Location: Virus and Prion Research
2021 Annual Report
Objectives
Objective 1: Determine molecular mechanisms for virulence of bacterial diseases of swine, including the genetic determinants of bacterial virulence of important swine bacterial pathogens such as Haemophilus parasuis and Streptococcus suis through the use of functional genomics and proteomics, and identify the genetic determinants that differentiate human and swine methicillin-resistant Staphylococcus aureus (MRSA) strains. Subobjective 1.1: Identify genetic determinants contributing to the virulence of H. parasuis and S. suis through the use of functional genomics and proteomics. Subobjective 1.2: Identify the genetic determinants that differentiate human and swine MRSA strains.
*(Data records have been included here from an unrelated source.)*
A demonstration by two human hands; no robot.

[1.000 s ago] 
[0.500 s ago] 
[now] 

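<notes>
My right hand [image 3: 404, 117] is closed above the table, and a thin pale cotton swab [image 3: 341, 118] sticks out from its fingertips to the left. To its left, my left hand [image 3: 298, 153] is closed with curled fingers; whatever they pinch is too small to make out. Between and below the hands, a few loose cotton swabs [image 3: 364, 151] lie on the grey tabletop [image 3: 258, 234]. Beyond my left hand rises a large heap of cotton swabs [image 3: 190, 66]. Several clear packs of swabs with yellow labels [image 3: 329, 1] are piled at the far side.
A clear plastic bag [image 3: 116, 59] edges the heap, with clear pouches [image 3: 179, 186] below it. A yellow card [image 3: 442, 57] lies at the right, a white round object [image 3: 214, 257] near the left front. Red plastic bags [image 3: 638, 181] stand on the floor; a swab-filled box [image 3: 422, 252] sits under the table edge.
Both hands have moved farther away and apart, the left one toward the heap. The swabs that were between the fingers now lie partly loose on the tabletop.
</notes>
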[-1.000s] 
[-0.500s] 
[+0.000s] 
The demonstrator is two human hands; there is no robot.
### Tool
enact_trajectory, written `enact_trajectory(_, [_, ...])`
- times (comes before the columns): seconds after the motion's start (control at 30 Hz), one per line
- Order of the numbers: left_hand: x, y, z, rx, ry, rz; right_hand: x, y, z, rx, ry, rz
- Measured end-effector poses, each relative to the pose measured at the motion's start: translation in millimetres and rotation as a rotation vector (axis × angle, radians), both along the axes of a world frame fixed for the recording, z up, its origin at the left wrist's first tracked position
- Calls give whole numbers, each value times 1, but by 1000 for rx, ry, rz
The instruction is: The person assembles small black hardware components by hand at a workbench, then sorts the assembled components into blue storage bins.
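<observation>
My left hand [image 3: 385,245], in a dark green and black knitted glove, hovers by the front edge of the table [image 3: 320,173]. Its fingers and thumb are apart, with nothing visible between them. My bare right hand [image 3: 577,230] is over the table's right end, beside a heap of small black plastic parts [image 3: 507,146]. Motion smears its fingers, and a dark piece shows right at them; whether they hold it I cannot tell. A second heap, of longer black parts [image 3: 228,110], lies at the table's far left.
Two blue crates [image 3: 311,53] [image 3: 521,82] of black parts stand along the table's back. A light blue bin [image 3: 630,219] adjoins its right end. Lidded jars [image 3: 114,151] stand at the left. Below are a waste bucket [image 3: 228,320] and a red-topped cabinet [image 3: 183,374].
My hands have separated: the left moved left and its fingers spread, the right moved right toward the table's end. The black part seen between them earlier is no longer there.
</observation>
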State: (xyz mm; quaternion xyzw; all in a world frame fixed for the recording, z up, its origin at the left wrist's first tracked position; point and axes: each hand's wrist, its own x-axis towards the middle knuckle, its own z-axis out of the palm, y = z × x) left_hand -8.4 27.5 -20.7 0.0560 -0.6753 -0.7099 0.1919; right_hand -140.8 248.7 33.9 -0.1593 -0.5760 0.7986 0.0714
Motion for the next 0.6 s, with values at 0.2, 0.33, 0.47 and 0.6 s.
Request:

Objective 2: Determine mechanisms of host susceptibility/resistance to bacterial diseases of swine, including the role of coinfections, physiological, and/or environmental factors on development of disease with bacterial pathogens of swine, identify mechanisms of cross protective immunity to important swine bacterial pathogens such as Haemophilus parasuis and Streptococcus suis, and determine the role of biofilms in persistence of pathogens in the respiratory tract of swine. Subobjective 2.1: Determine the role of coinfections, physiological, and/or environmental factors on development of disease with bacterial pathogens of swine. Subobjective 2.2: Identify mechanisms of cross protective immunity to important swine bacterial pathogens such as H. parasuis and S. suis. Subobjective 2.3: Determine the role of biofilms in persistence of pathogens in the respiratory tract of swine.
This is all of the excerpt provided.